Pitting a philosophical and silent soldier, Mikami, against superiors who demand obedience and conformity, Suzuki guarantees a disaster around the unfair view of Japanese loyalty. Whether part of a samurai clan or a conventional army, the issue of loyalty as a way to instill an artificial sense of honor has been experimented by many directors. Suzuki introduces a welcome change in this theme by introducing a prostitute as a source of ill-will between Mikami, and his superior, the adjutant Narita. Unexpectedly, instead of fueling jealousy between the two military men, the culprit is prostitute, Harumi, who falls in love with Mikami despite being forced to please Narita every night. Angered by the little attention that Mikami often pays to her, she grants Narita ample suspicion that Mikami is fooling around with his prostitute during his “time” with her.

In its mere 90 minute run-time, the film tries to engage us in a romance, a debate on loyalty, and the nature of prostitution and of the “comfort woman.” Suzuki is just not interested in spending time developing any of these aspects as that would make this work like any other drama. He goes for the unexpected and he delivers. Yet, his ending has a comical absurdity that is just not in tune with all the emotions that have been developed prior to the climax. For a film that often takes such a heavy handed approach in addressing certain topics, the light-hearted ending is more than a little disappointing. It is also a little inappropriate as we have a vested interest for the prostitute while Suzuki doesn’t with his unsavory ending.

This is not among Suzuki’s best work as his conclusion too gratuitous, and lacks the intrigue of his most famous works. Also, for a film that includes the “prostitute” in the title there is surprisingly little nudity involved. However, the sex scene involving the two lovers is the only time the male protagonist shakes off his surely personality. But unlike him, Suzuki is laughing himself silly to the credits.

A Prophet (2009)

The killer shares a cell with his victim. The later sits on a seat across from the other inmate’s bed. But there is only one inmate. And he is trapped in the walls of his existence by an allegiance that no force can undo. The sentence is six years; only if the punishment ever concluded.
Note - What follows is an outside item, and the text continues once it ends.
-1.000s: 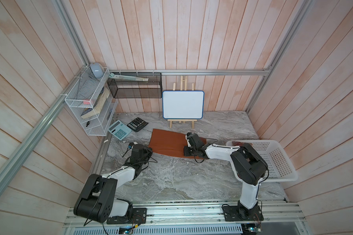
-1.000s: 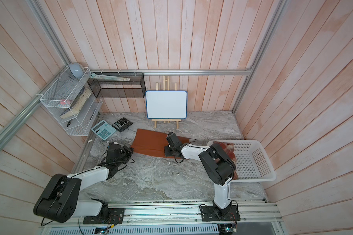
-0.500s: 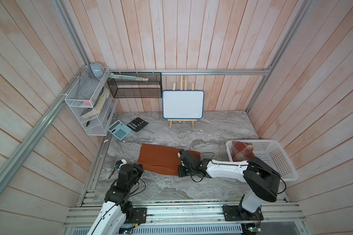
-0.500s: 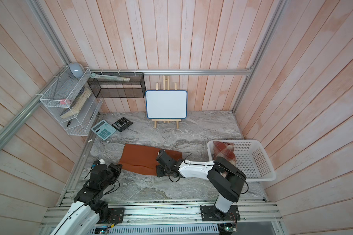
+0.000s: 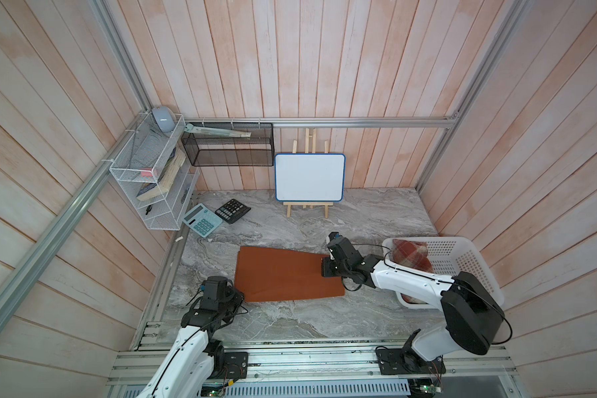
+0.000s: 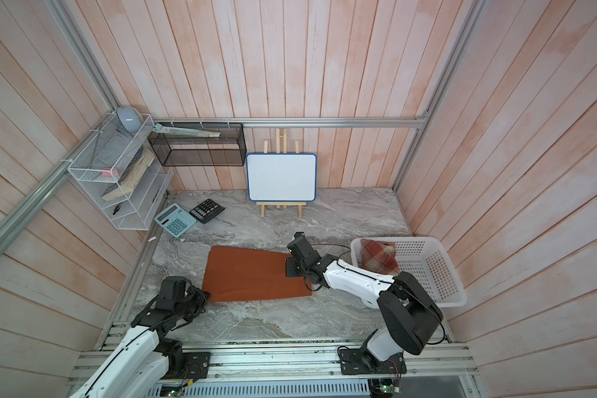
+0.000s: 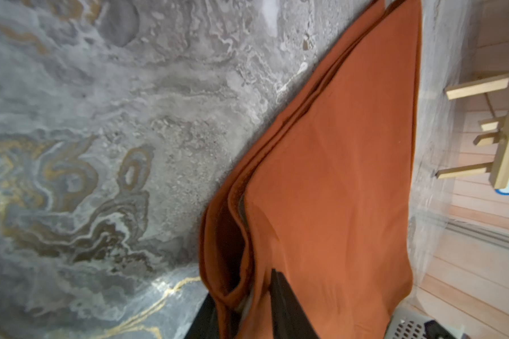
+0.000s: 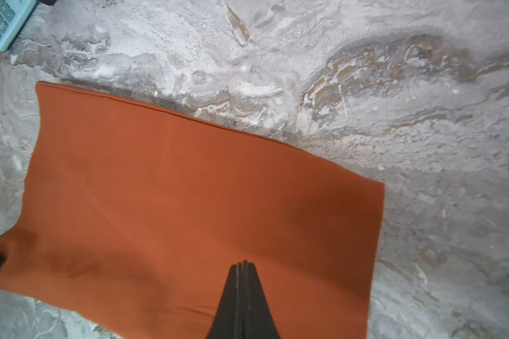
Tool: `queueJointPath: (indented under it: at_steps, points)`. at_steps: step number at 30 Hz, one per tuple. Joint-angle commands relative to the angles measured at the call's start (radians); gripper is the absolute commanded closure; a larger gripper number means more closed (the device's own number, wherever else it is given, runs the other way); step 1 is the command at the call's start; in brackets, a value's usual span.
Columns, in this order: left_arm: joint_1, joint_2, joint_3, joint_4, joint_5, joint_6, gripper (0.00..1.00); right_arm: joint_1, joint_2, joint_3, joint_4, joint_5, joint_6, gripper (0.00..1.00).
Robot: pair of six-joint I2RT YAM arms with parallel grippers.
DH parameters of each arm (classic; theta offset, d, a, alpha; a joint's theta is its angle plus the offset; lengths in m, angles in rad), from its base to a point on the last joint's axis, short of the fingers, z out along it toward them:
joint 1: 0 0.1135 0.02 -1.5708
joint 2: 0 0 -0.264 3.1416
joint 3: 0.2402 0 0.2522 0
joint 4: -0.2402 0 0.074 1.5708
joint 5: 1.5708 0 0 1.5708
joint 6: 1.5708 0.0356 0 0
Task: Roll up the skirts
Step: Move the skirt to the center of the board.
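Observation:
The rust-orange skirt point(image 5: 283, 275) point(image 6: 252, 275) lies flat on the marble table. Its wide hem is to the left and its narrow end to the right. My left gripper point(image 5: 240, 296) point(image 7: 241, 283) sits at the near left corner. Its jaws are apart, with the loose folded corner of the skirt point(image 7: 335, 176) between them. My right gripper point(image 5: 324, 267) point(image 8: 243, 262) is shut, tips resting on top of the skirt point(image 8: 188, 190) near its narrow end. The plaid skirt point(image 5: 411, 255) point(image 6: 376, 256) lies bundled in the white basket point(image 5: 462, 265).
A teal calculator point(image 5: 202, 220) and a black calculator point(image 5: 232, 211) lie at the back left. A whiteboard on a wooden easel point(image 5: 309, 177) stands at the back wall. White wire shelves point(image 5: 152, 179) and a black mesh shelf point(image 5: 228, 144) hang above the back left corner.
The orange skirt has slid toward the table's front with the shut right gripper on it. The left gripper has come to the skirt's near left corner and its jaws have parted.

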Motion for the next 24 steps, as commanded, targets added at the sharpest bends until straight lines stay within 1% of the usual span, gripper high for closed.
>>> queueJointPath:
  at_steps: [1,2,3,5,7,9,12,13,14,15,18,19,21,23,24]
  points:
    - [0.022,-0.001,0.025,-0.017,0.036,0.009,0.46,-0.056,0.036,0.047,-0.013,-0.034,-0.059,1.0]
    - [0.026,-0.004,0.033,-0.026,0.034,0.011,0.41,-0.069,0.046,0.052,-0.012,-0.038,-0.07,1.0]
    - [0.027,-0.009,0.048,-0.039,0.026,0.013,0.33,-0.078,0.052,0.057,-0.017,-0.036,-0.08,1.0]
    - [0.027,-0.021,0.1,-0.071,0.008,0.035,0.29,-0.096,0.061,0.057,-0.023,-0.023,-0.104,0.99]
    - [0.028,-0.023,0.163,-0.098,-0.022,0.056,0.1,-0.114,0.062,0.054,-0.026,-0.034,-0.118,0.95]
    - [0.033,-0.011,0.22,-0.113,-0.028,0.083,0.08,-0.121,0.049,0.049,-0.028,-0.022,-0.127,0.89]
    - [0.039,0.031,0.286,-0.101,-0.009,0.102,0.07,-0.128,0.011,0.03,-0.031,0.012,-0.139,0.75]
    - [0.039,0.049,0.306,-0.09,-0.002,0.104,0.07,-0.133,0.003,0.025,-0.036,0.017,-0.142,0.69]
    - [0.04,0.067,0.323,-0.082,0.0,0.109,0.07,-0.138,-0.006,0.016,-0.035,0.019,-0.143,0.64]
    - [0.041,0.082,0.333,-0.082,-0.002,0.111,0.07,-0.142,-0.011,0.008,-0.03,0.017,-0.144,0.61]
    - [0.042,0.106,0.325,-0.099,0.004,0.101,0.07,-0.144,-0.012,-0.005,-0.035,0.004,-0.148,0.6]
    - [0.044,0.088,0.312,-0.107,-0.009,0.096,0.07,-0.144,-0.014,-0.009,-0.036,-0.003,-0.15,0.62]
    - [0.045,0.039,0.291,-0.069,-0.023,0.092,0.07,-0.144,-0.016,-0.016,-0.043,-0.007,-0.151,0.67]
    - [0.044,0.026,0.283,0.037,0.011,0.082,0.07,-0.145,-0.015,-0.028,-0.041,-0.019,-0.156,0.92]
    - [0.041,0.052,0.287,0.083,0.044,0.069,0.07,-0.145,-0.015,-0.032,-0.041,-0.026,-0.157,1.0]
The first clear words out of Malik are that he “didn’t” commit the crime he is held responsible for. It is likely that even if he is responsible, it was only an act of frustration and momentary anger. He is completely unaware of the protocol of prison life, keeping himself as a virtual outsider and loner. It does not take first-hand experience in prison showers to know that the loner or silent guy will not be left to his own devices.  Not understanding the unwritten laws of the institution he is tied to, he does not near himself to the Muslims in the prison system. It is assumed that these are his people based on his name, El Djebena, and his features which separate him from the Non-Muslims. Before he has the chance to align himself, the Corsicans employ him for a task that inevitably leads to death of himself, if he fails to successfully complete his task, or of another Muslim, if the mission is accomplished. Afterwards, he is under Corsican protection, and seen as an enemy of the Muslims. He is also disliked by the Muslims for joining with the Corsicans, and from his allies for their affiliation with a Muslim.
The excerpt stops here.